Pour 8 élèves français sur 10, les règles de vie religieuses ne doivent pas primer sur les lois de la République, rapporte une enquête publiée ce mercredi. L'étude souligne ceci dit des écarts selon le type d'établissement, et réaffirme dans ce sens le rôle déterminant de l'enseignement moral et civique.

Pour 9 collégiens et lycéens sur 10, il est important, voire très important, de respecter les convictions de leurs camarades, même s'ils n'ont pas les mêmes croyances.
Pour 9 collégiens et lycéens sur 10, il est important, voire très important, de respecter les convictions de leurs camarades, même s'ils n'ont pas les mêmes croyances. © Maxppp / Alexandre Marchi

Les collégiens et lycéens français sont très attachés au principe de laïcité. C'est ce qui ressort le plus d'une étude inédite publiée ce mercredi, menée par le Centre national d’étude des systèmes scolaires (Cnesco), en partenariat avec l'université de Genève. 16 000 élèves de 3e et de terminale, 500 enseignants et 350 chefs d'établissements ont été interrogés.

Ainsi, 8 élèves sur 10 déclarent que les règles de vie prescrites par la religion ne doivent pas prévaloir sur les lois de la République, soit bien plus que leurs camarades anglais, néerlandais ou encore scandinaves. Dans l'ensemble, les élèves français sont champions de la laïcité. Ils ont largement intégré le principe et les atteintes à la laïcité sont rares : moins de 3% d'enseignants et chefs d'établissements déclarent en avoir été témoins (les atteintes à la laïcité concernent la remise en cause d'enseignements ou le refus de participer à certaines activités scolaires pour motif religieux, ndlr). 

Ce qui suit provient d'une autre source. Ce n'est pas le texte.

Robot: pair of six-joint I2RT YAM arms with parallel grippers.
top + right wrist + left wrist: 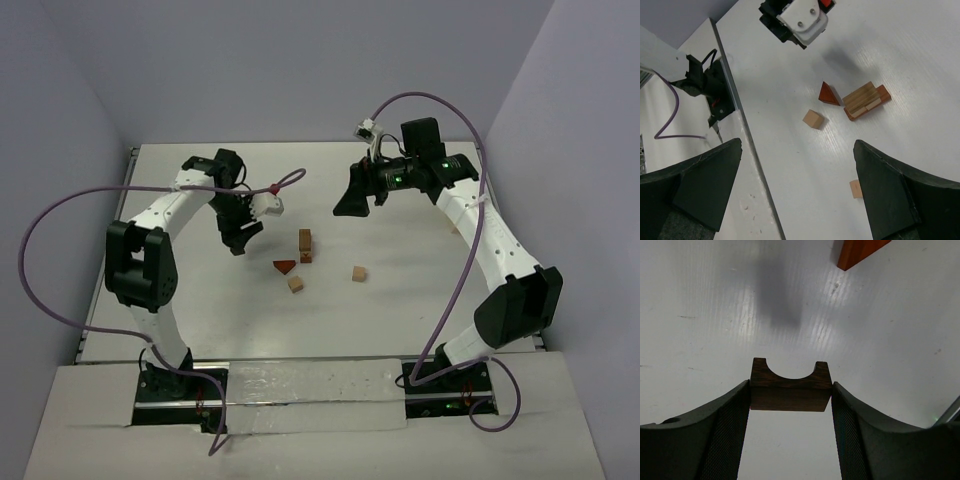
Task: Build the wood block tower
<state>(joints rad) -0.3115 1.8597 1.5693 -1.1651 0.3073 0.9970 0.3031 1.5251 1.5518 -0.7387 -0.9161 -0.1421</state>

Une valeur forte et très largement partagée : la tolérance. Pour 9 collégiens et lycéens sur 10, il est important, voire très important, de respecter les convictions de leurs camarades, même s'ils n'ont pas les mêmes croyances. 3 sur 4 estiment aussi qu'il est important de pouvoir exprimer ses croyances ou non croyances en classe, tant que cela se fait dans le respect de l'opinion des autres.

Des différences selon le type de collège ou de lycée

Les lois de la République supérieures aux règles religieuses ? Une opinion moins partagée dans certains types d'établissement. 28% des élèves en lycée professionnel déclarent ainsi que les règles religieuses sont plus importantes. C’est deux fois plus que les élèves scolarisés dans des lycées d’enseignement général et technologique. "Les problèmes de ségrégation sociale, scolaire, ethnique dans ces établissements renforcent une posture qui ne colle pas à la laïcité", explique Nathalie Mons, responsable du Centre national d’étude des systèmes scolaires.

Et si très peu d'élèves remettent en cause les enseignements pour motif religieux, il y a là aussi des disparités : "Nous avons moins de 5% des chefs d’établissement et des enseignants qui nous disent rencontrer ce problème. Ceci dit dans les établissements d’éducation prioritaire, cette proportion monte à 15%. Dans ces établissements, on concentre des élèves qui ont des connaissances civiques faibles, issus de milieux sociaux défavorisés, et il y a une sur-représentation des élèves qui participent à des activités religieuses."

L'enseignement de l'éducation civique, facteur déterminant

Mais, bien plus que l'origine sociale, ce sont les cours d'enseignement moral et civique, mis en place en 2013, qui font la différence, souligne la professeure de sociologie : "En tout premier arrive le niveau d’éducation civique, pas le niveau d’éducation scolaire global. C’est plus fort que le genre, que l’origine migratoire, plus fort même que l’adhésion à une association religieuse." 

Dans ce sens, deux chiffres de l'étude du Cnesco interpellent : si 15% des enseignants et chefs d'établissements d'éducation prioritaire (REP) rapportent des remises en question d'enseignements du fait de la religion, ils ne sont que 5% en réseau d'éducation prioritaire renforcée (REP ) a déclarer la même chose. Selon l'enquête, cela pourrait s'expliquer par le fait que le volet laïcité est plus présent dans les collèges de REP , et que donc le travail éducatif est "potentiellement plus développé."

Encore quelques lacunes en France

D'où l'importance d'aller plus loin, surtout quand on compare la France à d'autres pays, souligne Nathalie Mons : "On pourrait intégrer, comme ça peut se faire en Angleterre ou au Québec, des dimensions plus pratiques, qui permettent aux élèves par exemple de savoir mieux établir un dialogue entre des religions et des athéismes. Établir, aussi, les socles pour pouvoir converser et régler les conflits."

Et mettre l'accent sur une formation encore marginale : sur les trois dernières années, moins de 10% des enseignants en charge de l’éducation morale et civique (9% dans les collèges, 6,5% dans les lycées) ont suivi une formation sur la thématique de la laïcité.